Will anything improve when Congress returns? The answer isn't reassuring.
Prior to the break, the U.S. Defense Department sketched out the impact of budget sequestration on the country's military strength to Congress. Disastrous isn't an unsuitable description.
In addition to the lack of specifics about the looming dilution of U.S. military power, other flaws in the U.S. national security posture have been ignored.
First, within a broken government, the United States' national security organization is based on the obsolete National Security Act first passed in 1947. Congress has literally dozens if not hundreds of committees and subcommittees with overlapping and often ill-defined jurisdiction. The National Security Council Staff, the Pentagon, U.S. State Department and intelligence communities are organized along dissimilar regional and functional lines.

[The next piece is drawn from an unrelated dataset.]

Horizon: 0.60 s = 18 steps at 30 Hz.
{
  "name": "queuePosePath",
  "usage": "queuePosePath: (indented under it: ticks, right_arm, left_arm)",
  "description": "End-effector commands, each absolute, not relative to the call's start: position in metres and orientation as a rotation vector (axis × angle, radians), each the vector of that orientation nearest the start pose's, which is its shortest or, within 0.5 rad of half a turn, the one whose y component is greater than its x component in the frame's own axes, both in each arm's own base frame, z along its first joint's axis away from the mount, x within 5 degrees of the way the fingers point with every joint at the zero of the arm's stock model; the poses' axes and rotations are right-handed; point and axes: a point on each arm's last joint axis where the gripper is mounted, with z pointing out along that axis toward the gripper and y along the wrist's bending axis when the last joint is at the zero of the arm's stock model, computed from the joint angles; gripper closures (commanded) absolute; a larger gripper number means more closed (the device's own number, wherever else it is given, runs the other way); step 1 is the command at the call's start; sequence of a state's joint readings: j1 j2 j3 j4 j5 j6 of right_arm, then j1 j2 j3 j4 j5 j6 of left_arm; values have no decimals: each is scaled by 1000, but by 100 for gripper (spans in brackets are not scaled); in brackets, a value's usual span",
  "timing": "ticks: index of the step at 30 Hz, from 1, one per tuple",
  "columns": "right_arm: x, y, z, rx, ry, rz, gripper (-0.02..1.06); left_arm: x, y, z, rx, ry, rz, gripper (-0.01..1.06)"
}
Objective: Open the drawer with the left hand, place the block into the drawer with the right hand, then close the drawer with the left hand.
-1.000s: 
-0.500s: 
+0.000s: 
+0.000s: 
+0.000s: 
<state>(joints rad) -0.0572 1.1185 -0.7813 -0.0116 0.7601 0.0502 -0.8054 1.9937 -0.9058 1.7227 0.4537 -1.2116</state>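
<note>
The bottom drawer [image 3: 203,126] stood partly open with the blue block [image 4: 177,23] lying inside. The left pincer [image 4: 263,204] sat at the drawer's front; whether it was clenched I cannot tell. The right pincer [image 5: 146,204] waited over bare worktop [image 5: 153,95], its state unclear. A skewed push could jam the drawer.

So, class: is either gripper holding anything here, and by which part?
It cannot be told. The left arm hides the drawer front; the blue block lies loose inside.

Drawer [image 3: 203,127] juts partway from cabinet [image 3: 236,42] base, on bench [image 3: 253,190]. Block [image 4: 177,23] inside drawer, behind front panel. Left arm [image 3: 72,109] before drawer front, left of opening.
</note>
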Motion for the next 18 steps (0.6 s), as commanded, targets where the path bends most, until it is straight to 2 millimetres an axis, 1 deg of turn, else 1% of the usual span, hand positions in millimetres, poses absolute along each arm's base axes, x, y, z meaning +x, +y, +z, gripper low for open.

Yet, there isn't appetite to make long-needed organizational changes.
Second, politics and ideology too often substitute for strategic thinking and policy.
Third, even if there were an overarching threat or danger such as Nazi Germany or the Soviet Union -- and there is none -- consensus about what should constitute national security beyond banal or meaningless expressions such as protecting the homeland is missing. And redressing these flaws is a Sisyphean labor.
But, the effect of the financial Damoclean Sword can be made more obvious. The banking Rule of 10 explains why. Money deposited at an annual interest rate of 7 percent doubles every 10 years; at 10 percent, it doubles every seven years. Conversely, money that declines annually at 7 percent is cut in half in 10 years and at 10 percent in seven.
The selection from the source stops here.